WHAT THE TASK REQUIRES: Check each line of the entries below for the word "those", and copy the lines that have it.
------------------------------
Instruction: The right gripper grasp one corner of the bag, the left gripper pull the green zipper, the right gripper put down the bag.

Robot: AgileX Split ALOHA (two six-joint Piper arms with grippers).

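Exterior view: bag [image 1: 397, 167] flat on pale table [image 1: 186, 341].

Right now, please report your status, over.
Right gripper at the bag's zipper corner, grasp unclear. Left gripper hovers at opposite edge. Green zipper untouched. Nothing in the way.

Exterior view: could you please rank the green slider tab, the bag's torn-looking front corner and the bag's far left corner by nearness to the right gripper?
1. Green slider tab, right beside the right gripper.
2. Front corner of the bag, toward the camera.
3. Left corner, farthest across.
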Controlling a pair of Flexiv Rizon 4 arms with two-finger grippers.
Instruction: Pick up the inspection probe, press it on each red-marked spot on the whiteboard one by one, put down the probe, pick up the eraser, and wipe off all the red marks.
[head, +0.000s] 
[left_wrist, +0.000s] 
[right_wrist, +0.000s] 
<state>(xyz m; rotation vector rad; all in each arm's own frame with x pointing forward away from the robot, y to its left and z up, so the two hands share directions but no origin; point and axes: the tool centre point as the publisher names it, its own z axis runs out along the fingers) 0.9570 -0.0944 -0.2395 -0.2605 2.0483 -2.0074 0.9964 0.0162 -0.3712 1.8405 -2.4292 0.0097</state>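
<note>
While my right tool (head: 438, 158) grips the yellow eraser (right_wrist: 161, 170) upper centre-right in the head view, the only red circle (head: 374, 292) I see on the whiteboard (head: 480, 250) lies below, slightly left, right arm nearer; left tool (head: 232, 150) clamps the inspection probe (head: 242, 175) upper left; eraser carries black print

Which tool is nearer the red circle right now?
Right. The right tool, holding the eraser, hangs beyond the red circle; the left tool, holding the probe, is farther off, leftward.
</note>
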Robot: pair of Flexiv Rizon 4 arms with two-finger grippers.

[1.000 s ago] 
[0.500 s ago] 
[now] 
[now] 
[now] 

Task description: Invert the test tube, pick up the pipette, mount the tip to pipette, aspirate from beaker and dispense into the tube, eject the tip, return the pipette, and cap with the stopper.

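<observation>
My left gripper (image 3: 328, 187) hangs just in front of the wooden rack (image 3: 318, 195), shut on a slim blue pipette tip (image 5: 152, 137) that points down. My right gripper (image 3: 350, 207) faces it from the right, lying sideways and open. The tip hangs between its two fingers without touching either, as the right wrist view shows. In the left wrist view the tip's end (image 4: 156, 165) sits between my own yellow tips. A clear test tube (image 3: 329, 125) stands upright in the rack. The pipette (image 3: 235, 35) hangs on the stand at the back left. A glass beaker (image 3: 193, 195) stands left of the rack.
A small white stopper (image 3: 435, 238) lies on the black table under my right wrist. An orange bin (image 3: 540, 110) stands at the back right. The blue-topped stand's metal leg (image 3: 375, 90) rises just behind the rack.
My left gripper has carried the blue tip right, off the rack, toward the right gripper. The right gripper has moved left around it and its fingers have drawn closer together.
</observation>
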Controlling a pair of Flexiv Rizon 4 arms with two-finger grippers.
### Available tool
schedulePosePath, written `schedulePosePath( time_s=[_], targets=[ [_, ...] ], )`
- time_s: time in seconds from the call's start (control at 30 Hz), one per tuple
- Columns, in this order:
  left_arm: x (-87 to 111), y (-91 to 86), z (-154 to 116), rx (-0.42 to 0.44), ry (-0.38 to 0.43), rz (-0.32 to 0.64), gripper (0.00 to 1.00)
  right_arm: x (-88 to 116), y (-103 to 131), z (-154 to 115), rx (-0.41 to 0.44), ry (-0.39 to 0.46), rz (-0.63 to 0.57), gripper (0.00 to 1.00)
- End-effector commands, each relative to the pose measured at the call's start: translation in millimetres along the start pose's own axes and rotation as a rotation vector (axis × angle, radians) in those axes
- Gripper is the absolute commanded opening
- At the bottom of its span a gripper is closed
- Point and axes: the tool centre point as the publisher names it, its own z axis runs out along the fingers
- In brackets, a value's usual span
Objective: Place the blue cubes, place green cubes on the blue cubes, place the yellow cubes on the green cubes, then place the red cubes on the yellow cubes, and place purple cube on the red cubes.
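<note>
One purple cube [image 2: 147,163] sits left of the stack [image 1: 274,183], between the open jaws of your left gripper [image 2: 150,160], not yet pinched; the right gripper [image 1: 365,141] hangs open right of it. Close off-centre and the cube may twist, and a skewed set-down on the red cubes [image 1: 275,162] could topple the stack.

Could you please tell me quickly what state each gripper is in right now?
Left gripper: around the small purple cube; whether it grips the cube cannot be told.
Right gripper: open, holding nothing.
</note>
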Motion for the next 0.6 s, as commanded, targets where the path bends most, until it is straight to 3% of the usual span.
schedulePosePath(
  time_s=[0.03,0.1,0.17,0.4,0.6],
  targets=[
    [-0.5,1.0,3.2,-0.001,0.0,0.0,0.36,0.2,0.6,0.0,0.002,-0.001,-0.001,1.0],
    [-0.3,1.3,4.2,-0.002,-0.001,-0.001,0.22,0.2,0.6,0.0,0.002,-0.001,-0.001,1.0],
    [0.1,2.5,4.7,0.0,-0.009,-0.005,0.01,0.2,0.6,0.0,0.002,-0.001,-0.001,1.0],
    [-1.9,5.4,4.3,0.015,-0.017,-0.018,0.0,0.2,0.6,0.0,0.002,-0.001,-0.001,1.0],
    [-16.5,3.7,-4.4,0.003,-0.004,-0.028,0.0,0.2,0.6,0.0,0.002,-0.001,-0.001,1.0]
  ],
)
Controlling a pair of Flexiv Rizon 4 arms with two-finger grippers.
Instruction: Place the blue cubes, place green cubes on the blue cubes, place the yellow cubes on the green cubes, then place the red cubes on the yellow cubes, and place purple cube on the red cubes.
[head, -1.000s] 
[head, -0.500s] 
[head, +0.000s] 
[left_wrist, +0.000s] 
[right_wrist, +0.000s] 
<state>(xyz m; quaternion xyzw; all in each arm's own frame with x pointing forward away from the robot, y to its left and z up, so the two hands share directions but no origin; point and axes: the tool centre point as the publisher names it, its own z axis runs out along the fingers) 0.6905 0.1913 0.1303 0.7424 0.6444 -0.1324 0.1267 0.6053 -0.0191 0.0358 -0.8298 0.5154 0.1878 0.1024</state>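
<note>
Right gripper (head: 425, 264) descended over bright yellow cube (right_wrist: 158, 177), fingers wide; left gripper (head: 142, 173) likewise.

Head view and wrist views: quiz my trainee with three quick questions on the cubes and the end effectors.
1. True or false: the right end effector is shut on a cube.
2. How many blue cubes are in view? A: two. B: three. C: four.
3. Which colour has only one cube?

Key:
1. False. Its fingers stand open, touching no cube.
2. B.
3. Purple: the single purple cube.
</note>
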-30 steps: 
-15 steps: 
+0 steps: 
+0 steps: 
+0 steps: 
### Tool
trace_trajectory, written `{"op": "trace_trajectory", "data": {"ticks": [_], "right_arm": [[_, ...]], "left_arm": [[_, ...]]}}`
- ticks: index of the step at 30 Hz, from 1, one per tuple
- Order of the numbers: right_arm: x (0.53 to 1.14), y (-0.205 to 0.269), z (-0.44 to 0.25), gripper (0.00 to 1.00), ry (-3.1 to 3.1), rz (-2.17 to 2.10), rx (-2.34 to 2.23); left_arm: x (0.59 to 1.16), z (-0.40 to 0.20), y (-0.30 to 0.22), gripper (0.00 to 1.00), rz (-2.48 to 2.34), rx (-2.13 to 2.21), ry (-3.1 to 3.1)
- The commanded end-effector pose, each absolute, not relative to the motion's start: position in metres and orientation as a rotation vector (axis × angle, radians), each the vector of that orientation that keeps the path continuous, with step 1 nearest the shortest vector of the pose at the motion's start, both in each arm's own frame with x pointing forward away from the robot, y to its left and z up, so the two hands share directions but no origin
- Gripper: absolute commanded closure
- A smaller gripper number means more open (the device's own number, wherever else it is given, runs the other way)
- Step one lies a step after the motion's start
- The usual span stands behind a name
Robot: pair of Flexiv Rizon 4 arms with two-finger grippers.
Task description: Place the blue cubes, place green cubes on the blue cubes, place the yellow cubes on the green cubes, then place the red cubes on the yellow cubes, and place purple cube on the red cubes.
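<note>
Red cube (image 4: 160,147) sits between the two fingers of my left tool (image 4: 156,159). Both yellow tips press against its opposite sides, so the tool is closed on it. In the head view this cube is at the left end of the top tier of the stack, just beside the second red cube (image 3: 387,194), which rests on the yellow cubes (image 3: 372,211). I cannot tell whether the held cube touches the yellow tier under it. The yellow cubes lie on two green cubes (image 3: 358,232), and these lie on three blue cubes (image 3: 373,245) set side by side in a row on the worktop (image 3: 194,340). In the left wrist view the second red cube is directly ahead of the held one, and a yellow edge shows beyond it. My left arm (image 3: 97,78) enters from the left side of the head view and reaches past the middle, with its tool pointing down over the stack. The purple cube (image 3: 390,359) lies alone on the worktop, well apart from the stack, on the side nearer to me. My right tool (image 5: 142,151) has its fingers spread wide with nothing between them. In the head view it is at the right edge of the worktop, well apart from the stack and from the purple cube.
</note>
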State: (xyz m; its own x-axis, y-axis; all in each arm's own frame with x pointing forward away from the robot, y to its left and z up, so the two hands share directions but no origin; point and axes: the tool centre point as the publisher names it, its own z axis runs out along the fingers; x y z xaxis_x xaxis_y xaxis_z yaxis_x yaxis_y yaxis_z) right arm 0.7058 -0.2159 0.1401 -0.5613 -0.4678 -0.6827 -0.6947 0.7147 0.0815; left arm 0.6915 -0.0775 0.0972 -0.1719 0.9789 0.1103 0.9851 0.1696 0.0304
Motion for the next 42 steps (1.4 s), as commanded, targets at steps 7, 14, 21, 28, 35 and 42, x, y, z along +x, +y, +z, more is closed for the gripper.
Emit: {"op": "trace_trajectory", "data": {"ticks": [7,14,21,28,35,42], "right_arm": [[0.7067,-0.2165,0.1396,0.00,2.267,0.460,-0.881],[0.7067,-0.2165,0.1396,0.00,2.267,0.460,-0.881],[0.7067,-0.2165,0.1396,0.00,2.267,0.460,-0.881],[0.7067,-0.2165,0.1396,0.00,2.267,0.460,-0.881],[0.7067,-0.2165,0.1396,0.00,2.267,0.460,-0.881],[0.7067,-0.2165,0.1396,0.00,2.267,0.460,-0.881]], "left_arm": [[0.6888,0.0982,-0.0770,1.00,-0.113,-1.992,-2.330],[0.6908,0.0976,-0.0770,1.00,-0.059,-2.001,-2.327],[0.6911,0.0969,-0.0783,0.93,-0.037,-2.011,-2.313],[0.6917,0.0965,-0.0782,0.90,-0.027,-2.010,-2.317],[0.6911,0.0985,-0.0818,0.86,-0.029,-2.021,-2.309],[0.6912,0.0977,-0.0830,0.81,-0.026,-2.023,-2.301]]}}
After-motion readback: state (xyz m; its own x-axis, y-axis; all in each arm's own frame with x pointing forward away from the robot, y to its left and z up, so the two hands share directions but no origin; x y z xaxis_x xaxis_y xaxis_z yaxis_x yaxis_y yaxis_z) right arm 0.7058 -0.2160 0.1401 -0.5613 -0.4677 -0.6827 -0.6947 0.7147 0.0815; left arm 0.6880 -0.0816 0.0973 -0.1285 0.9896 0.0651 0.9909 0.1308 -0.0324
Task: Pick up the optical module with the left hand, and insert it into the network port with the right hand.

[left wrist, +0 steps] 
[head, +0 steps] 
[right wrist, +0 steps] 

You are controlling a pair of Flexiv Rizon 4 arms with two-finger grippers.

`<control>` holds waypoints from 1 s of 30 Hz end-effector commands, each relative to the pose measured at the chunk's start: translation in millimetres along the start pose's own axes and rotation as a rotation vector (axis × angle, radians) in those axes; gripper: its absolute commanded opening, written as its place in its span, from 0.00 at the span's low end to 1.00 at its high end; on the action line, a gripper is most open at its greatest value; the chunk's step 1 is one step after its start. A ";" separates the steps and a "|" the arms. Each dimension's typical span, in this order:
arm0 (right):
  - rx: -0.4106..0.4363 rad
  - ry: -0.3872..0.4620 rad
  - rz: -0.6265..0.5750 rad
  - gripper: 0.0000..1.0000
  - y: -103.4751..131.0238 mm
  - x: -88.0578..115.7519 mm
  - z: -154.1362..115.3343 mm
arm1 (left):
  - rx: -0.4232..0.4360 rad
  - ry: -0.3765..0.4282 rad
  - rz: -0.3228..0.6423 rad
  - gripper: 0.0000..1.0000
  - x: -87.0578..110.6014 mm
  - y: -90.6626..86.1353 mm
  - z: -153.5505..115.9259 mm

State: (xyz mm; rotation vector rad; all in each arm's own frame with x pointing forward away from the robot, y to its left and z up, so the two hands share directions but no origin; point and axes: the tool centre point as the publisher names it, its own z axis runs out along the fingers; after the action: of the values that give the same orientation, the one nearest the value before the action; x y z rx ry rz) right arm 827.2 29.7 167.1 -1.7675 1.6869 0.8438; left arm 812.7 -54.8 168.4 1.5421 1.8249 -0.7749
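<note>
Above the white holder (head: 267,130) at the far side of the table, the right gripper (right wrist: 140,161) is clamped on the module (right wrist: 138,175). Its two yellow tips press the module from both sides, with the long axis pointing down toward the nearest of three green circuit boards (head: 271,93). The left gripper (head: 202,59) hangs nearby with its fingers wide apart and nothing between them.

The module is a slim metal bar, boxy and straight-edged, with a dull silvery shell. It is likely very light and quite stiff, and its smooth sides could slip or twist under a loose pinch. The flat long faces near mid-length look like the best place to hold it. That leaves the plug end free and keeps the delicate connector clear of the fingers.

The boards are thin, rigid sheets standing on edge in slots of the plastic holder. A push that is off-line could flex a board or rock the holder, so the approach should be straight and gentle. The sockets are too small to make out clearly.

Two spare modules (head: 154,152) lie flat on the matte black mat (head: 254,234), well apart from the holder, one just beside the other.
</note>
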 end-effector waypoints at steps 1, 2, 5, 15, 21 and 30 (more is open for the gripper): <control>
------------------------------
EXPECTED ANSWER:
- End-effector commands, each relative to the pose measured at the call's start: translation in millimetres along the start pose's own axes and rotation as a rotation vector (axis × angle, radians) in those axes
`<control>` holds waypoints from 1 s of 30 Hz end-effector commands, each relative to the pose measured at the chunk's start: translation in millimetres along the start pose's own axes and rotation as a rotation vector (axis × angle, radians) in those axes; gripper: its absolute commanded opening, written as its place in its span, from 0.00 at the span's low end to 1.00 at its high end; on the action line, a gripper is most open at its greatest value; the chunk's step 1 is one step after its start. A ";" separates the steps and a "|" the arms. Each dimension's typical span, in this order:

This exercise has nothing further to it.